The saga of South Carolina Gov. Mark Sanford and his Argentine romance has been such ripe fodder for the gossip mills that the essential governmental question has almost been forgotten.

Whether Sanford can resolve the mess he has made of his personal life is of little concern to anyone but the people involved.

But when he disappeared for five days, telling no one in his administration or even his security detail where he had gone, he did something totally irresponsible. Had any kind of emergency occurred, South Carolina would have been leaderless.

At the moment Sanford abandoned his duties in secret pursuit of private pleasure, he in effect tendered his resignation.

The Legislature should insist he follow through on it.

Now while I agree with the sentiment that Sanford abandoned his job to follow his little brain, er...heart to Argentina, I'm struck by the difference in Broder's tone from his coverage of Bill Clinton's infidelities:

One of the most revealing statements Broder -- or, perhaps, any political journalist -- has ever made came in 1998. In November 1998, after nearly a year of public opinion polls showing, basically, that people liked Bill Clinton and wanted the Lewinsky investigation to just go away, and of the Washington journalist/pundit crowd vehemently disagreeing, the Post published an article by Sally Quinn attempting to explain the disconnect (which lives on to this day).

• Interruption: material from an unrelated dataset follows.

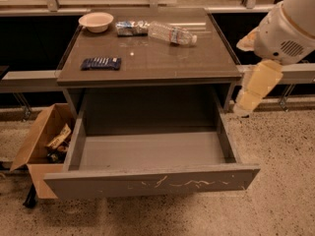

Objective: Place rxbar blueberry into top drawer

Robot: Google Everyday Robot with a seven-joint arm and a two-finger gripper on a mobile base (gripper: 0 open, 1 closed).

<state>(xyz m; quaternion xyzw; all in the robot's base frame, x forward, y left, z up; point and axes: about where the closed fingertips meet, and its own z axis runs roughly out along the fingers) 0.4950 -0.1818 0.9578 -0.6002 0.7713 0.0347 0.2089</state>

Quinn famously quoted Broder explaining why the "Washington Establishment" -- which under anybody's definition includes both Broder and Quinn -- was so angry at Clinton: "He came in here and he trashed the place ... and it's not his place."

Broder's implication -- that Washington was his place, not the president's -- is arrogant enough. But Broder's other comment speaks volumes: "The judgment is harsher in Washington. We don't like being lied to."

What a difference ten years can make. Of course, it has nothing to do with Sanford being a Republican, does it, Dean Broder?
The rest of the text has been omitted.